Abstract
Cyanobacterial blooms pose a serious threat to public health due to the presence of cyanotoxins. The most common cyanotoxins, microcystins (MCs), can cause acute poisoning at high concentrations and hepatocellular carcinoma following chronic exposure. Among all MC variants, MC-LR produced by Microcystis aeruginosa PCC 7806 is the most common toxic MC. Although the biosynthetic pathway for MC-LR has been proposed, experimental support of this pathway is lacking. In an effort to experimentally validate this pathway, we expressed the 55 kb microcystin biosynthetic gene cluster (mcy cluster) (mcyA–J) and produced MC-LR in the model cyanobacterium Synechococcus 7942. We designed and constructed the strong bidirectional promoter biPpsbA2 between mcyA and mcyD, reassembled the mcy cluster in yeast by transformation-associated recombination (TAR cloning), transformed the gene cluster into the NSII site of Synechococcus 7942, and successfully expressed MC-LR at a level of 0.006–0.018 fg cell−1 day−1. The expression of MC-LR led to abnormal cell division and the filamentation of Synechococcus 7942 cells, further analysis proved a role of MC-LR in functional assembly of the cell division protein FtsZ, by competing its GTP binding site. These results represent the first synthetic biological expression of the mcy cluster and the autotrophic production of MC-LR in a photosynthetic model organism, which lays the foundation for resolving the MC biosynthesis pathway. The suggested role of MC-LR in cell division reveals a mechanism of how blooming cyanobacteria gain a competitive edge over their non-blooming counterparts.
Highlights
We expressed the 55 kb mcy cluster and produced MC-LR in the model cyanobacterium Synechococcus 7942.

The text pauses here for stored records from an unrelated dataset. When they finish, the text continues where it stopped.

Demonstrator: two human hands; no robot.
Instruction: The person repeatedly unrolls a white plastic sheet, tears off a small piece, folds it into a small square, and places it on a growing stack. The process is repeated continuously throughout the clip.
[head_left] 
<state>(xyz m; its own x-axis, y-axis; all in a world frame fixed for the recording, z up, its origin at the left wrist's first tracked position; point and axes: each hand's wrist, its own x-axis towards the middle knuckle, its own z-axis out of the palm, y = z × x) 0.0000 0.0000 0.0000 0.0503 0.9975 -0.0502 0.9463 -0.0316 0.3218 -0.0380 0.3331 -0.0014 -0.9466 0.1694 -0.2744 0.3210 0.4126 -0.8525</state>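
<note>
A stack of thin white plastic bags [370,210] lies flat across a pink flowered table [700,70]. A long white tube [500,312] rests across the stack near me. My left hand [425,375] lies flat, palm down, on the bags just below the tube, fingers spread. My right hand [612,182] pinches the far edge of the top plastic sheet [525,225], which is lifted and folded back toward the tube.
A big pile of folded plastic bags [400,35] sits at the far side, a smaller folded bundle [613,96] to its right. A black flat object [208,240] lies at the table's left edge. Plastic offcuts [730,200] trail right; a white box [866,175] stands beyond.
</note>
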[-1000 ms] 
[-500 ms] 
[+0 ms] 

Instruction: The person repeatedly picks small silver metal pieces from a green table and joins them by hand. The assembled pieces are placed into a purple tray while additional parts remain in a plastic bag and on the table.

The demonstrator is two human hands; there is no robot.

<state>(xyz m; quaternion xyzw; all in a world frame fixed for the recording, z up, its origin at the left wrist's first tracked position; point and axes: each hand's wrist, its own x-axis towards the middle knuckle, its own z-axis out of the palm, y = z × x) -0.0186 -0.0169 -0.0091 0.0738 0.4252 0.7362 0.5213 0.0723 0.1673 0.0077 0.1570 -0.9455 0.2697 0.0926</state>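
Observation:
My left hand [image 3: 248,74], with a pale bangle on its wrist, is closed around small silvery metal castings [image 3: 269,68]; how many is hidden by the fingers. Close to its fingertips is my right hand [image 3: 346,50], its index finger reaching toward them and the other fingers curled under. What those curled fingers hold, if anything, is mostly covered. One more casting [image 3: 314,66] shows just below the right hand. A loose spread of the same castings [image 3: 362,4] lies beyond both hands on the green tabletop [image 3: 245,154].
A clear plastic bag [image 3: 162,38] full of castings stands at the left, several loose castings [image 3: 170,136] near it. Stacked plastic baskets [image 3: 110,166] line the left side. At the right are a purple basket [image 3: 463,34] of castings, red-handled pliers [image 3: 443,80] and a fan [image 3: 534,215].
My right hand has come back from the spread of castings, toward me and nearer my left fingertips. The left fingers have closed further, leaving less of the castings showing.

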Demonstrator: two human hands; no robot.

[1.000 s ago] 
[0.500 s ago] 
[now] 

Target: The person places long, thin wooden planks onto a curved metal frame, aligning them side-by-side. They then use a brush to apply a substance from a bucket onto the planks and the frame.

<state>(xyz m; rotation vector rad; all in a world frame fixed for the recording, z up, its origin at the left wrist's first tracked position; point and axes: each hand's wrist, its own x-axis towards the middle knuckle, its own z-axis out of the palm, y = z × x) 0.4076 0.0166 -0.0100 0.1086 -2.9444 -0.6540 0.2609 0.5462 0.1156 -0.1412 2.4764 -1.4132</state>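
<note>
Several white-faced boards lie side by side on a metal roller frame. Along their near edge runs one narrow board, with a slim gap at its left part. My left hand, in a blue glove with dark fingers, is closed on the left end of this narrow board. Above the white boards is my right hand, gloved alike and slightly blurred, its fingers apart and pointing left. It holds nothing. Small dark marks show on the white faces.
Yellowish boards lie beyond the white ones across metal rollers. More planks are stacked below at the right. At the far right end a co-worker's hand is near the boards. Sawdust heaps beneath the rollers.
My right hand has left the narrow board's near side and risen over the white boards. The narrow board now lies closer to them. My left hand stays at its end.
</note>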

This is the first realized production of MC in the model non-toxin-production cyanobacteria from CO2 by photosynthesis.
Compared with the self-replicating plasmid, the recombination of the mcy cluster into the genome of Synechococcus 7942 is more suitable for the heterologous production of microcystin.
MC-LR inhibits cell division by irreversibly competing the GTP binding domain of the cell division protein FtsZ.
The newly discovered effect of MC-LR on cell division reveals a mechanism of how blooming cyanobacteria gain competitive edge over their non-blooming counterparts.
Competing Interest Statement
The authors have declared no competing interest.